Problem to solve. Among the lines below, copy exactly those from the one with "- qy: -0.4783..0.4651" through the one with "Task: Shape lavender", counting both ends.

[Extracted data entries]
--------------------------------------------------

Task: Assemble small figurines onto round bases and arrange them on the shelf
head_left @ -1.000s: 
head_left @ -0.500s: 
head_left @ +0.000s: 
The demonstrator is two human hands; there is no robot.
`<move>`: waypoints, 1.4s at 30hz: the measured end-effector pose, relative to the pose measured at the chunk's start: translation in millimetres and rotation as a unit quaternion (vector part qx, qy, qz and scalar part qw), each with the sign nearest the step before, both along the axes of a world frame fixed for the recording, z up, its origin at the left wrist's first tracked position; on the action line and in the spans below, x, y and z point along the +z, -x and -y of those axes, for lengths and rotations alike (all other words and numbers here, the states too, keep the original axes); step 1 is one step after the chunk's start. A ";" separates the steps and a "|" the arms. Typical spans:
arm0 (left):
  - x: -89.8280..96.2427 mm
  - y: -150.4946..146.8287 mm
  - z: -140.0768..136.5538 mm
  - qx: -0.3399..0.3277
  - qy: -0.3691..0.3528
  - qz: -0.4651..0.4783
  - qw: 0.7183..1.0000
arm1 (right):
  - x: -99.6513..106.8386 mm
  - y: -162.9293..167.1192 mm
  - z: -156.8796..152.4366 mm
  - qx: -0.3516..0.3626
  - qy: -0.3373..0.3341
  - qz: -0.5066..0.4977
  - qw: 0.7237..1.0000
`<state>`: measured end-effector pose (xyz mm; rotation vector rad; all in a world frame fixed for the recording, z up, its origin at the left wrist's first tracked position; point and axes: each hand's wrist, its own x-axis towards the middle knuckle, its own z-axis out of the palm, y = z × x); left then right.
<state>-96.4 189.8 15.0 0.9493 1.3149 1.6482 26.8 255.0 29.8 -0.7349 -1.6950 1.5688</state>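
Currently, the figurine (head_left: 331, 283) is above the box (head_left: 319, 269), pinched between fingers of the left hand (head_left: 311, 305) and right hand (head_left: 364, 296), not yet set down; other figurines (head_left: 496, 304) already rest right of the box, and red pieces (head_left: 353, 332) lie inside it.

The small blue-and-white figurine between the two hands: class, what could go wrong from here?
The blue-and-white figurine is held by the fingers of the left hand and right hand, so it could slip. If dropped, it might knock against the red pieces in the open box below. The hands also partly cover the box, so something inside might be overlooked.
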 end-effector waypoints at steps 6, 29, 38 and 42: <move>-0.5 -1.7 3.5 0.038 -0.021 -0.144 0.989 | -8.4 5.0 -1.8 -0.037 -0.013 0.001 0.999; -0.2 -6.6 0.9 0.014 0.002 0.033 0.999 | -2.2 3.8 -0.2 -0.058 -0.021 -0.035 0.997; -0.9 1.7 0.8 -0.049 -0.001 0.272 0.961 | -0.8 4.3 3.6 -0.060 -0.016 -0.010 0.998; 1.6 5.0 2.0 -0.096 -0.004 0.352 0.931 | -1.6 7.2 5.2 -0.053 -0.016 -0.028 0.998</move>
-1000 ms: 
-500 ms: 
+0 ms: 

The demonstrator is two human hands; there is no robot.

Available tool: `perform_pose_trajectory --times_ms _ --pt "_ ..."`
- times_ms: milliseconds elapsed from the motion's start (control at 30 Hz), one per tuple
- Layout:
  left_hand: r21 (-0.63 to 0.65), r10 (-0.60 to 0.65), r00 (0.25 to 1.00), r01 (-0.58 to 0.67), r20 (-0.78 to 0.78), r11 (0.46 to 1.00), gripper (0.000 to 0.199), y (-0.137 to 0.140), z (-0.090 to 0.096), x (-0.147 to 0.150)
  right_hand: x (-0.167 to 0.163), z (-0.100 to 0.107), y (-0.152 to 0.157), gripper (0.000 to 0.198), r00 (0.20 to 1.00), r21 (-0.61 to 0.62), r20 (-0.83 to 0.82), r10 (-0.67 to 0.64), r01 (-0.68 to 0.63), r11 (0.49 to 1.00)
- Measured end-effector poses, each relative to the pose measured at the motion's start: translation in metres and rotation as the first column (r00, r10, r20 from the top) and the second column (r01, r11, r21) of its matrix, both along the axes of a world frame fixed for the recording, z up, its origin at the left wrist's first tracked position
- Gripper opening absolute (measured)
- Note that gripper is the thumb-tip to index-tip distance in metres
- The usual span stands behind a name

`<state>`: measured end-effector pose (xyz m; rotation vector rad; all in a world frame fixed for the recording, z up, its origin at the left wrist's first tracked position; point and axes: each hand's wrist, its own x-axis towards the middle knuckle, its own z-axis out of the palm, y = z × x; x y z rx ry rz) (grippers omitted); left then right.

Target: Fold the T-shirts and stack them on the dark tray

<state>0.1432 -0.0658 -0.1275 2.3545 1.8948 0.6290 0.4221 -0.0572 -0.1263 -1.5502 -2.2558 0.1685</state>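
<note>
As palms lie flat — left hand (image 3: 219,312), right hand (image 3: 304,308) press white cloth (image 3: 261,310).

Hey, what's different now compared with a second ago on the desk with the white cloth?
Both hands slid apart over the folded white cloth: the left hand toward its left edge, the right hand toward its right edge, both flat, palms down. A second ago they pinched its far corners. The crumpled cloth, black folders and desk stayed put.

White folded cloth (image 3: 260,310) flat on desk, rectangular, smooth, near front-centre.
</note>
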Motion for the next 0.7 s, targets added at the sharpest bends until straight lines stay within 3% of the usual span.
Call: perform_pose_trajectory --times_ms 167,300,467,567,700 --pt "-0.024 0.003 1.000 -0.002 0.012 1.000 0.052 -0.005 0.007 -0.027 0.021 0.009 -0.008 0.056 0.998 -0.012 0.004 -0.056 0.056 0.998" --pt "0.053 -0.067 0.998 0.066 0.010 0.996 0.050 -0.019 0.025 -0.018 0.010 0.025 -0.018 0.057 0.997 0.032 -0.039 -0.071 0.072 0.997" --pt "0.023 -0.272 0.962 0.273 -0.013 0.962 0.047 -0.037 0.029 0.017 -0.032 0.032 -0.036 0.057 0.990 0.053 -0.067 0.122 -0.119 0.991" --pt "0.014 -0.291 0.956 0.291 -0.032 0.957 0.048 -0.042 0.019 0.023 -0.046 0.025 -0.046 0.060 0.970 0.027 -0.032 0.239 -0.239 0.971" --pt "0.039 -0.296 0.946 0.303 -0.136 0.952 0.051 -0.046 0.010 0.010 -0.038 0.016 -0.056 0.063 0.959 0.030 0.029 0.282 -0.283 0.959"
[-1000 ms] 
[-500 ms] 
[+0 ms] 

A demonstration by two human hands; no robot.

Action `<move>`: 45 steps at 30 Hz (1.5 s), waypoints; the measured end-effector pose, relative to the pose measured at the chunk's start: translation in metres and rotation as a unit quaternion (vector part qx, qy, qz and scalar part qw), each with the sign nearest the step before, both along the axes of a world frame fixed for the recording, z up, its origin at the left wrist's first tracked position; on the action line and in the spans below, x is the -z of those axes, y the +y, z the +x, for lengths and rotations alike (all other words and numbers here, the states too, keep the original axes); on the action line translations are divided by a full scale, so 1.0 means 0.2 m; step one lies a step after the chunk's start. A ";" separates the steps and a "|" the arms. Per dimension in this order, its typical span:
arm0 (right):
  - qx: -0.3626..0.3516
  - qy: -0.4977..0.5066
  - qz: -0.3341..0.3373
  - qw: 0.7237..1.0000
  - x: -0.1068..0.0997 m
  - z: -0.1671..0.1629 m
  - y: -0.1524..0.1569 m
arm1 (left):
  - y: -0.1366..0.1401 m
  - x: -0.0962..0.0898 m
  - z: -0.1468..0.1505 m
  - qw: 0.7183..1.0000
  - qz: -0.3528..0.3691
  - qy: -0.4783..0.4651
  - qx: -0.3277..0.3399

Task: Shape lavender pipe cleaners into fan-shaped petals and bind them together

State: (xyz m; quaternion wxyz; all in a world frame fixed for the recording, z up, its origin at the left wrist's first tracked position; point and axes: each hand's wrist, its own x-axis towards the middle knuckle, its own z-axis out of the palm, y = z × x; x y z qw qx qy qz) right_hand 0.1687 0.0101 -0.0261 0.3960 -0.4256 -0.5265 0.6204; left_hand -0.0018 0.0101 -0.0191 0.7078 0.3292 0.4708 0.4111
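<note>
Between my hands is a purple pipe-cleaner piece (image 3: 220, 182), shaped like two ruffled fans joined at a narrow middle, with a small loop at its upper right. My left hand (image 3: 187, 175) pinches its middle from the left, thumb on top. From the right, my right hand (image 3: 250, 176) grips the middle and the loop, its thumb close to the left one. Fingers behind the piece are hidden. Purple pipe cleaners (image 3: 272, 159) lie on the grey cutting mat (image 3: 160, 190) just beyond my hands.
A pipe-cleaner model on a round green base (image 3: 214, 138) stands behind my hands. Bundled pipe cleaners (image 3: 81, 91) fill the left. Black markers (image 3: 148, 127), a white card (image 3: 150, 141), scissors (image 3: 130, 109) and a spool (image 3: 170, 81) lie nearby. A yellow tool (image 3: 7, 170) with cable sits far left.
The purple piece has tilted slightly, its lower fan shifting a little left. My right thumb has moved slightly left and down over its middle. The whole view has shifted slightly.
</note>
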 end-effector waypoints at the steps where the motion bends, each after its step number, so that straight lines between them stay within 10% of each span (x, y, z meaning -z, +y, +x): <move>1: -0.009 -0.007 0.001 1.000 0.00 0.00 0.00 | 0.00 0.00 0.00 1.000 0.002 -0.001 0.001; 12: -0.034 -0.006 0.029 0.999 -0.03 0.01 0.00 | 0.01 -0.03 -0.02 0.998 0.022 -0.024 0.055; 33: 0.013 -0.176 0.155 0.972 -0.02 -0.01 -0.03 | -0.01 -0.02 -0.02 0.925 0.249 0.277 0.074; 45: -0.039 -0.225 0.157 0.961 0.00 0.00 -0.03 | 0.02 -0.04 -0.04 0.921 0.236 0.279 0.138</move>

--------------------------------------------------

Output of the exercise.
  - qy: -0.4783..0.4651
  - qx: -0.3277..0.3399

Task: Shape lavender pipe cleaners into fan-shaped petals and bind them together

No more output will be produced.